「ん………
紗代ちゃん!?」


私は意識がはっきりしない中目をさまし、はっとしたように紗代ちゃんの名前を呼んだ。


「すーっ、すーっ、」


そんな寝息が隣から聞こえて、私は安堵のため息を吐く。


「ふーっ、よかったぁー。」


私は、思考回路が回復してきてあたりを見回した。



「…………っ!!!」



そこに広がっているのは、まさにこの世の地獄絵図だった。


燃えるバス、血を流しながら倒れている生徒や先生、運転手


「うっ、カハッ」


私は、体内の胃液を吐き出した。


だって、まだ10歳にもなっていない私には残酷すぎたから………


そんな絶望の中、私は体の異変にきずいた。


私が必死に守り抜いて、隣で寝ている紗代ちゃんでさえ体中に擦り傷・切り傷を浴びている中、私はかすり傷一つさえついていない。

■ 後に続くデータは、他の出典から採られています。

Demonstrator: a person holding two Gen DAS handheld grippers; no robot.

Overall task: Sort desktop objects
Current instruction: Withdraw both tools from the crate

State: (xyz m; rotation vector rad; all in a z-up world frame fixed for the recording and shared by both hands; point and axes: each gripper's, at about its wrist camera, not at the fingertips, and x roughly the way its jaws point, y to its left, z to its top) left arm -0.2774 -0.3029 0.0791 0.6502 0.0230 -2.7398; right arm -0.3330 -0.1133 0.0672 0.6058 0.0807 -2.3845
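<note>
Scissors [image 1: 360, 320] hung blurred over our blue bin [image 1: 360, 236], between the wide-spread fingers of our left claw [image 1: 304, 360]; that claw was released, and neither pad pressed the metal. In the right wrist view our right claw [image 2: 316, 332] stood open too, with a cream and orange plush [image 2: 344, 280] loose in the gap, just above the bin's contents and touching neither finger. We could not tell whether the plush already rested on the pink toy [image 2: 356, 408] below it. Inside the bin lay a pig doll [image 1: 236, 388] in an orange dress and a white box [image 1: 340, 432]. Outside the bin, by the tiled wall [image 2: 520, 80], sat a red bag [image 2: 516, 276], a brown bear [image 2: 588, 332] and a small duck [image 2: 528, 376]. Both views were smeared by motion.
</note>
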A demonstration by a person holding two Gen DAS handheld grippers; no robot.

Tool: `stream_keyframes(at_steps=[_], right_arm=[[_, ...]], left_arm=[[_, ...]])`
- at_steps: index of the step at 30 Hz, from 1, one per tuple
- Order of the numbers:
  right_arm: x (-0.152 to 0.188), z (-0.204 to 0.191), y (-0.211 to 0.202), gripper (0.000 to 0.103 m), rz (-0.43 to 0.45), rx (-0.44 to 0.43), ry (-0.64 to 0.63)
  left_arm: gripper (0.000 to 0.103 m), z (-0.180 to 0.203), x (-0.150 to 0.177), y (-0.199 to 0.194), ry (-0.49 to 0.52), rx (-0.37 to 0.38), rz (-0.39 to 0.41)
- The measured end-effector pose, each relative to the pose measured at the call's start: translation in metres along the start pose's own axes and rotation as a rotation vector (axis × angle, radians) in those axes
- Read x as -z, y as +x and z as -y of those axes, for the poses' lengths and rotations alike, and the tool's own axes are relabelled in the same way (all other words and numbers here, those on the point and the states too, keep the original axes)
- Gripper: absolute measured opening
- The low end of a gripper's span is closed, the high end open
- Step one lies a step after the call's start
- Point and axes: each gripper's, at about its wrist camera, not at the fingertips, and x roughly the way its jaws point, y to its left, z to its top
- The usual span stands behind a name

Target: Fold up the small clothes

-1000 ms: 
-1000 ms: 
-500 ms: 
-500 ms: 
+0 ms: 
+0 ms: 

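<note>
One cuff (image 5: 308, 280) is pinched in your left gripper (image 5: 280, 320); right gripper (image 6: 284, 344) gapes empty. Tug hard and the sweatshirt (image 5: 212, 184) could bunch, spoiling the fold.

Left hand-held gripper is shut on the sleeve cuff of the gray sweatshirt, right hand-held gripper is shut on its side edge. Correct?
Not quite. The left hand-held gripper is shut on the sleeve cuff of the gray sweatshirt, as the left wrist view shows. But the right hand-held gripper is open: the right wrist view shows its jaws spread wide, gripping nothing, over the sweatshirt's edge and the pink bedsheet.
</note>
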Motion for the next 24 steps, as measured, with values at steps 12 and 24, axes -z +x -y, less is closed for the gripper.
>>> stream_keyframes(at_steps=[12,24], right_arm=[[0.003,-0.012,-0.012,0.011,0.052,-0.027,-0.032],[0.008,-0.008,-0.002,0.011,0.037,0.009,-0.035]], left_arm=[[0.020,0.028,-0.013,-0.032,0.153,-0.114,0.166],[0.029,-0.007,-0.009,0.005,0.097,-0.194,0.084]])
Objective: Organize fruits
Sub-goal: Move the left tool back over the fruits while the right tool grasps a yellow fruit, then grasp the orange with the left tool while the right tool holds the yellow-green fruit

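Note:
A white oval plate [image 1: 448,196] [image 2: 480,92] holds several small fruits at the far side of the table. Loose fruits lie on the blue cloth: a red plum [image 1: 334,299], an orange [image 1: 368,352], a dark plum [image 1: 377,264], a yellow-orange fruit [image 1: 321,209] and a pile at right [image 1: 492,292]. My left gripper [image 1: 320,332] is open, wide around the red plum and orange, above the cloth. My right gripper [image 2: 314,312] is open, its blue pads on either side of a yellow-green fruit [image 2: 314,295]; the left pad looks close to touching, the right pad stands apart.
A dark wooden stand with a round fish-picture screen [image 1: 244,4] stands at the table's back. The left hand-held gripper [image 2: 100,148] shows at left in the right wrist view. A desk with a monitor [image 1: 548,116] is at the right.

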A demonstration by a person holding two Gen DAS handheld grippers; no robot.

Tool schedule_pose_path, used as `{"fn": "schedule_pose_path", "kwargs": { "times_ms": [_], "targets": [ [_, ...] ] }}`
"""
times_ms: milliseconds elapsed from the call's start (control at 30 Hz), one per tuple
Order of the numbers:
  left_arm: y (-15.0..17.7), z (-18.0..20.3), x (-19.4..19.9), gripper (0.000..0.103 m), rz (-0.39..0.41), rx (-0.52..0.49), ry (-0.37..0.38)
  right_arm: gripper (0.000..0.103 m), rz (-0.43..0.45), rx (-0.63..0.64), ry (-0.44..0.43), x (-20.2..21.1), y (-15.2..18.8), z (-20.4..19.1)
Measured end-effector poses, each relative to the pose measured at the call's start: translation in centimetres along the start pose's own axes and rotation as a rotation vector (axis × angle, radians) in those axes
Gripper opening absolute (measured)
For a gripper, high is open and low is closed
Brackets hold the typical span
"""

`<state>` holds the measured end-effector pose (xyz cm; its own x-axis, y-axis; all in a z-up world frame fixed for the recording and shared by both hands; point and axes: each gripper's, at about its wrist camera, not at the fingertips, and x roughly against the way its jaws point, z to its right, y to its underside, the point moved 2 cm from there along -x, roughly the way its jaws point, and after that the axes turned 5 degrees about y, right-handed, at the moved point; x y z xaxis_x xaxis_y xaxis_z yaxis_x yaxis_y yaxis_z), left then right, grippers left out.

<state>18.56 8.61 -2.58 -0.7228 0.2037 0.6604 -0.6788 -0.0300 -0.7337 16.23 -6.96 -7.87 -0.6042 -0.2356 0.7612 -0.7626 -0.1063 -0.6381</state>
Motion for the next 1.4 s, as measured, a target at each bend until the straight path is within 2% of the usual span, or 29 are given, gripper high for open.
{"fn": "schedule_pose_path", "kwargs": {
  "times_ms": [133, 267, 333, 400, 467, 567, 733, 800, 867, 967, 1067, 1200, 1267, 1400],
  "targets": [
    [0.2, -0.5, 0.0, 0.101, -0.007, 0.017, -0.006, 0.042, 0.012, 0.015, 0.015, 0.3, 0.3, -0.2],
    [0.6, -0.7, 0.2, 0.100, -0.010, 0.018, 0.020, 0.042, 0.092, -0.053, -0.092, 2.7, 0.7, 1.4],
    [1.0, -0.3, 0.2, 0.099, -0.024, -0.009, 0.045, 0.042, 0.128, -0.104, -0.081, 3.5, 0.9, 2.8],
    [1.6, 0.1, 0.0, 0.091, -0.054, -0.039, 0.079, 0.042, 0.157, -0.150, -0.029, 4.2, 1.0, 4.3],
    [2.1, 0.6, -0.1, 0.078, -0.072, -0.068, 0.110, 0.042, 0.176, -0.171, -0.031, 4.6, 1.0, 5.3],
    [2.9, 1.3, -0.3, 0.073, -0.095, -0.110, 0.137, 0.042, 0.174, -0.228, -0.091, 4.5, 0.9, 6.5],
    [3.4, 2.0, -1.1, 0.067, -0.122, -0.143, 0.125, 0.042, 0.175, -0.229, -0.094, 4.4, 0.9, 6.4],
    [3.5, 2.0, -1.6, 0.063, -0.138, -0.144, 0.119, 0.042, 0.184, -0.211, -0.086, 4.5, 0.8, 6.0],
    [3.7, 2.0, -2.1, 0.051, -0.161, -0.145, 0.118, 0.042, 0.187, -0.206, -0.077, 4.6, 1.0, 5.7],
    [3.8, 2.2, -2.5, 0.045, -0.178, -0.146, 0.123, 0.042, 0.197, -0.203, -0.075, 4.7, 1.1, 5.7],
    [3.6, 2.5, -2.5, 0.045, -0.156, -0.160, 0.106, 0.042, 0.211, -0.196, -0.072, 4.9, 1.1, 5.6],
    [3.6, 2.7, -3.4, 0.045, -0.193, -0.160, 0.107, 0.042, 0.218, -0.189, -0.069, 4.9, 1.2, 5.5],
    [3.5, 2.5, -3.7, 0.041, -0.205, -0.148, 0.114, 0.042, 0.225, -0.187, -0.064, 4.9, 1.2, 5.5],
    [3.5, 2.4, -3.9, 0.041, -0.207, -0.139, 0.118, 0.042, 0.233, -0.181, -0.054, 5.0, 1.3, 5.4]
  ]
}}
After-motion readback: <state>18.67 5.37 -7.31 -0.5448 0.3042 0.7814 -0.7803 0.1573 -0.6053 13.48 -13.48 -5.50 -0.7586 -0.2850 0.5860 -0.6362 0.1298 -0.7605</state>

確かに前から、傷の治りは早かったけどそれは体質だと思っていた。
それにしては今の私のかっこうは不自然すぎる。
 

「何でっ、何で服ほボロボロなのに怪我が一つしていないのよっ!!」


そう、その時の私のかっこうは服は破れ体中土だらけで髪はボロボロなのに、
傷は一切なかった。


私は混乱の中、先生のケータイで救急車を呼んだ。